§ **AIM OF THE EXERCISE**
How many lines below contain the word "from"? Answer with that number alone.

--- START ---

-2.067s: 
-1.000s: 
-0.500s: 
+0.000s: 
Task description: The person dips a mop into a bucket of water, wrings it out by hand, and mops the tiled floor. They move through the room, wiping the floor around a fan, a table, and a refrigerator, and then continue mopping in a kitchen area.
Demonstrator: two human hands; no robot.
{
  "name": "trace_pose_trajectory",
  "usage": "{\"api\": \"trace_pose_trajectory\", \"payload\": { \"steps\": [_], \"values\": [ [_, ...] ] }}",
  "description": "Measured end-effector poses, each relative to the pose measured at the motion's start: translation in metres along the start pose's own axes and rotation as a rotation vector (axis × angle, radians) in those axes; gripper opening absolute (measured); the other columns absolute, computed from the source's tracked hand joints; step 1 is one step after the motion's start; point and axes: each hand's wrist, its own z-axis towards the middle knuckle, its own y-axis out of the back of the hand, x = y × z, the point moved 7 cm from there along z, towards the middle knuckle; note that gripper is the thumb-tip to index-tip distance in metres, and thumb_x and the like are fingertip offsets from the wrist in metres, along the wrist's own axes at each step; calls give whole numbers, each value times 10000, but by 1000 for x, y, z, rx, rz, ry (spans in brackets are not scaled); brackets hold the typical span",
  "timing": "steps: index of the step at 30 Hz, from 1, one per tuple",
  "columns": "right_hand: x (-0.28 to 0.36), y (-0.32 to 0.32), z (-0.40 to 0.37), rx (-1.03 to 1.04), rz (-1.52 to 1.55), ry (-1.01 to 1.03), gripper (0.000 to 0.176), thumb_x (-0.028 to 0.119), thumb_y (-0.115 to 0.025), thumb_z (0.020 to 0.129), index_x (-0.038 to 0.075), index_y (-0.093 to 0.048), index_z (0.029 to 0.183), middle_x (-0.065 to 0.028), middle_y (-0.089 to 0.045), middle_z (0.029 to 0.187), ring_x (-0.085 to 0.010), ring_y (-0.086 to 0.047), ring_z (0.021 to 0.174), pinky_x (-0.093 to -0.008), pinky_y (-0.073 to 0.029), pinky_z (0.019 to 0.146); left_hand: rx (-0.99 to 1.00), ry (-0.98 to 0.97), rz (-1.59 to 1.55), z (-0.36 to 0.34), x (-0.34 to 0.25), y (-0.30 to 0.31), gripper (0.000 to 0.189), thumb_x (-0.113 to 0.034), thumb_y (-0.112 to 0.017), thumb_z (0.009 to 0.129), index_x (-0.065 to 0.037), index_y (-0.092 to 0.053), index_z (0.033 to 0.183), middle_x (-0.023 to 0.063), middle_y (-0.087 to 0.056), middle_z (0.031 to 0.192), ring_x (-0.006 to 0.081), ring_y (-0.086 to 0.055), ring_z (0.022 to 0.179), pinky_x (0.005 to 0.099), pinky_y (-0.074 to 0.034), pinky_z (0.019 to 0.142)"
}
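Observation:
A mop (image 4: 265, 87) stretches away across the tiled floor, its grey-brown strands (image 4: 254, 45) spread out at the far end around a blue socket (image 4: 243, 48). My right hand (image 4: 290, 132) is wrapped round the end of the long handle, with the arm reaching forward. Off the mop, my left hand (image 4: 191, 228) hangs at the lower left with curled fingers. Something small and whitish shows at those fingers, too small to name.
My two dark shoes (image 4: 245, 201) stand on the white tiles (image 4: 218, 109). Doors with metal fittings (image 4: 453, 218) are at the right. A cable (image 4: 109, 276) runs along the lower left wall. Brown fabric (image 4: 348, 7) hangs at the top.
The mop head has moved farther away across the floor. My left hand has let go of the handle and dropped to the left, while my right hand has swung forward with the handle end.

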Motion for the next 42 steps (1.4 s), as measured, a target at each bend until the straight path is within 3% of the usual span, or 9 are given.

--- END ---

§ **ANSWER BOX**
2